All of this positioned Talgam uniquely to apply his Maestro techniques to world-class organizations. His clients have included financial institutions (Credit Swiss, Swiss Re); high-tech corporations (Intel, Google, HP, Motorola); government organizations in Scotland, Israel and Singapore; universities and business schools in England and Israel; health organizations and charities in South Africa; Hilton hotels; Orange mobile communications; and the WPP advertising/marketing firm.

He once taught conducting and string quartet basics to managers of PepsiCo in Romania, with the aim of better understanding small team dynamics. The group even joined the Bucharest Opera Orchestra onstage to experience the inner workings of a large, complex music "factory."

"When whole units of business organizations go through Maestro training, the new ‘musical' vocabulary becomes available, and serves as a softer medium of communication - releasing tension and reducing alienation from the workplace, and promoting a feeling of fun and satisfaction," he says.

Order in the court

The Israeli Supreme Court twice invited Talgam to give a seminar for its justices and presidents of other Israeli high courts of law. They explored the idea of the judge as a conductor in the courtroom and the communication skills required for "orchestrating" opposing voices. He will soon teach a Ministry of Justice course for judges about how to create a better courtroom environment.
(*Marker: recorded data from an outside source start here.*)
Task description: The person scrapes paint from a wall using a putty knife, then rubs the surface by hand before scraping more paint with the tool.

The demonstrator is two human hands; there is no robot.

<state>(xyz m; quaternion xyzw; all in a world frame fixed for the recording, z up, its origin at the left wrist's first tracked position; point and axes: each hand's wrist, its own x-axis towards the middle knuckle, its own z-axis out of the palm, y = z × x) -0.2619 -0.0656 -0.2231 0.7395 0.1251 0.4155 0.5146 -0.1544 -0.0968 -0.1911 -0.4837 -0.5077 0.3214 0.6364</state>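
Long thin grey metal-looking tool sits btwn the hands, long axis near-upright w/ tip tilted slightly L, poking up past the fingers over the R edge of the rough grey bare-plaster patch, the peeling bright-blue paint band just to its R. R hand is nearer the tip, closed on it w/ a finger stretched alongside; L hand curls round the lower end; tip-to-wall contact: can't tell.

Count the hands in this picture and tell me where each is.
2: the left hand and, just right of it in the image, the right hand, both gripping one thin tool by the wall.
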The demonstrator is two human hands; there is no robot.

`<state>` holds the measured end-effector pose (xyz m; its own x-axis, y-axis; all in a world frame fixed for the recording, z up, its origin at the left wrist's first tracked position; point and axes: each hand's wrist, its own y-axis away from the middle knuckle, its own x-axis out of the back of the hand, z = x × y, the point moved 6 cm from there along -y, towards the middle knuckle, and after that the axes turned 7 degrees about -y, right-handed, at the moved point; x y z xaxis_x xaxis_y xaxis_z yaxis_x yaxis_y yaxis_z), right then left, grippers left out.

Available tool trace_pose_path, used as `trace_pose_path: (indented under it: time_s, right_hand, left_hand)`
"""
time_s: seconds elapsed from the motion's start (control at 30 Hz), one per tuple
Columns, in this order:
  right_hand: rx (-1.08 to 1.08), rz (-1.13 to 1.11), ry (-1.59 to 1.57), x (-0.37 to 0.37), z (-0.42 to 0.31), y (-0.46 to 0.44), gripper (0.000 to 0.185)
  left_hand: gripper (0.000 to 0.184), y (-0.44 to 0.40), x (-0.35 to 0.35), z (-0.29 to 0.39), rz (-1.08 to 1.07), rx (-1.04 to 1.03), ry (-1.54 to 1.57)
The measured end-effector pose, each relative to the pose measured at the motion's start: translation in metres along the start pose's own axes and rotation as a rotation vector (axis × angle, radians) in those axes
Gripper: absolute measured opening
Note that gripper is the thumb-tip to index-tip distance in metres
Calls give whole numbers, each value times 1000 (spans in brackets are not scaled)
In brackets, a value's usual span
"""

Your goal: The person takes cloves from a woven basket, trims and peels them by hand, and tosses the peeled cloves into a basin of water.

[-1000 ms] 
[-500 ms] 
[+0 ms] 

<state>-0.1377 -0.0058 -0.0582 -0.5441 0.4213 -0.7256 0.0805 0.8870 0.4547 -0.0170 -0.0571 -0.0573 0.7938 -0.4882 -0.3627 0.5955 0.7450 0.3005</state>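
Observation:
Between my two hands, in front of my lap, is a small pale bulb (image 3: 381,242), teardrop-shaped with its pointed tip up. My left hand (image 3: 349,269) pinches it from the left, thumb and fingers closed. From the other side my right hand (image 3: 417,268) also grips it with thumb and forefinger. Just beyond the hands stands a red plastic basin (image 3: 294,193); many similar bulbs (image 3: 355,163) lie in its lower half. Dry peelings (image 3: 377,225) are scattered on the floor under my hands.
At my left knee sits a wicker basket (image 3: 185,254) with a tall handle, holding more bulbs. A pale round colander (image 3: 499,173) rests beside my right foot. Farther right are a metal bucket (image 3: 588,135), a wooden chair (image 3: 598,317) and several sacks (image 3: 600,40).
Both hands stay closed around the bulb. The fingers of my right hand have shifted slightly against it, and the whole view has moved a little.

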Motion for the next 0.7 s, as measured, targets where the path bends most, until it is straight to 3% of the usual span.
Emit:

"Eventually, I will meet with every judge in the country," says Talgam, whose parents both were judges known for their listening skills. "If you think of the procedures in court, it's all about creating a productive conversation in the most difficult circumstances. People with opposing interests have to understand they also have mutual interests to enable listening so that important facts will not be lost."

He also regularly works with Israeli teachers and principals. "The education system has great problems and I think what I am offering is really important," says Talgam, a former fellow at the Mandel School for Educational Leadership in Jerusalem.

Another Maestro programs helps business leaders prepare for crises. "Using documentary videos ... portraying great artists under stress, great orchestras hating their conductors and the music they are forced to play, as well as creating musical exercises in which the participants work in ‘crisis conditions,' we seek to learn new ways of managing oneself and one's colleagues in times of hardship."

How Maestro makes a difference

Participants in Talgam's workshops learn to connect through discussion and creating music together. "These moments make you feel life could be different," he says.

Using music as a "distant mirror" creates a safe environment to reexamine one's style and beliefs and the way one is perceived by others in the organization. Through understanding the working methods of great conductors, participants learn "how to create processes and infuse meaning into tasks. One actually can take away some principles of great ways to lead," says Talgam.

"The real power of the workshops emerges when what we speak about is actually happening -- when participants in the room become members of an orchestra, when different voices, even arguments, come together. The insights emerging are fruits of the collaborative thinking, a wonderful moment when real learning happens. Maybe to do that, one has to be a conductor."